First, the Arab states' quantitative edge over Israel is expanding. Comparisons of population growth, gross national product and armed forces indicate that the statistical gap between Israel and the Arab confrontation states is widening. Moreover, drastic budget cuts, escalating procurement costs, and a drop in the value of US aid have forced Israel to cut back spending in such crucial areas as development, training and regular army troop levels. In short, Israel simply cannot keep up; it can no longer maintain the minimum quantitative ratio that its planners consider necessary to wage war at an acceptable cost.
Second, due to the greater sophistication and easier utilization of weapons in Arab arsenals, Israel's qualitative advantage is eroding as well. Whereas arms sold to Arab states traditionally were technologically inferior to those sold to Israel, today both sides are able to purchase the same weapons. Israel is left with only two options to overcome this new technological problem: pre-positioning material at more vulnerable sites closer to the potential battlefields and investing vast sums of money and manpower in making the best weapons even better. Ironically, the effort to maintain the qualitative edge adds to the burden on the Israeli economy, further worsening the quantitative gap in the Arab states' favor.
The combination of these trends underscores the prime importance of maintaining air superiority as Israel's only effective response to a deteriorating military balance. But here too, Israel's edge is diminishing.
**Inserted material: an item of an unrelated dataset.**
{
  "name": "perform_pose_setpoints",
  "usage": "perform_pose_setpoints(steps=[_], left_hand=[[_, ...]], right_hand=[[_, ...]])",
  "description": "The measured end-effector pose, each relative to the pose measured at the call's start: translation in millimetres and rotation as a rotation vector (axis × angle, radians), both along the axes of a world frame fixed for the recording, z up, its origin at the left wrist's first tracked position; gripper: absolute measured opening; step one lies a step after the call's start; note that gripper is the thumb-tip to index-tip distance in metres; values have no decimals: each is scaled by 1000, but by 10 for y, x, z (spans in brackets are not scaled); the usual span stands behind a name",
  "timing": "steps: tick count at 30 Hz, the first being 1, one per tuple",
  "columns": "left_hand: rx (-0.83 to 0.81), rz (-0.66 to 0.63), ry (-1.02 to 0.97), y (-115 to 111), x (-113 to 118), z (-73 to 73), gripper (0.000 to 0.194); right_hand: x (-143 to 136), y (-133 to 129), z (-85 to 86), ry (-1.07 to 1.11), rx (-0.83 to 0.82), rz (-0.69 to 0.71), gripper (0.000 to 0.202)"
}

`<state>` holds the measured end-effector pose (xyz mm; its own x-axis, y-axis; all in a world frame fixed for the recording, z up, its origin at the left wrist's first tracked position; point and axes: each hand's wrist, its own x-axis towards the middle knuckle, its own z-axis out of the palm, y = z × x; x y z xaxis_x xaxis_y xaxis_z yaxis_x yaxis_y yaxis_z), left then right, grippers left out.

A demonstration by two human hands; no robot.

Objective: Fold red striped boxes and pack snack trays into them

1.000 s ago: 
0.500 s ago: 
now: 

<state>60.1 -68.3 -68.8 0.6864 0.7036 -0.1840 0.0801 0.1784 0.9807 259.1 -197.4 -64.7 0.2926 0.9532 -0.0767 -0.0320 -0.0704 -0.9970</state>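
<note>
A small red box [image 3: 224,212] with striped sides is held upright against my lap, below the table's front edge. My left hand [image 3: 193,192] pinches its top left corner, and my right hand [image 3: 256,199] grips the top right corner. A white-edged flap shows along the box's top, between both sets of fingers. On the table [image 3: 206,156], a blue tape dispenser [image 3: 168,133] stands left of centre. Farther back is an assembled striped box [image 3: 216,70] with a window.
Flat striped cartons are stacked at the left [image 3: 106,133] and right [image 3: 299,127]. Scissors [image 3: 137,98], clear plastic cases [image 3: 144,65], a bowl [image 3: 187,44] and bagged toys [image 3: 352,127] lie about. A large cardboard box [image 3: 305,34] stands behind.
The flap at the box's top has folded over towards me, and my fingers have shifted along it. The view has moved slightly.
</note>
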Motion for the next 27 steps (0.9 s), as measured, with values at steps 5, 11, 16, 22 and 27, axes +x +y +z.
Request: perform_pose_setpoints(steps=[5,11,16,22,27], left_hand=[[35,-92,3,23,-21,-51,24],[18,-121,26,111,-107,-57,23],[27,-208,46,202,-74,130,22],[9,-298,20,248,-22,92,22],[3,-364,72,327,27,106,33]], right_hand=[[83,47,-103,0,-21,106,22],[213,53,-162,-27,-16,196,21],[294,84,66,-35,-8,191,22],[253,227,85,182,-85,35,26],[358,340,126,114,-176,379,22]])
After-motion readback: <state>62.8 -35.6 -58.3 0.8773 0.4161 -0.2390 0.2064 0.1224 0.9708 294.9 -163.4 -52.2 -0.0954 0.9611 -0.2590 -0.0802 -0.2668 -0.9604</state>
Arab states have concentrated their efforts on acquiring the means to challenge Israel's vital air superiority. The proposed sale of F-16s and mobile I-Hawks to Jordan, combined with F-15s and AWACS in Saudi Arabia and the front-line Soviet equipment supplied to Syria, pose a threat with which Israel's air force has never before been faced. Moreover, these acquisitions undermine Israel's deterrent image and fuel the incentive for a quick and decisive Arab surprise attack.
As long as the fuse on Middle East conflict is shortened by the provision to both sides of weapons that are faster, more advanced and more lethal, hope for peace and stability in the region will continue to evaporate.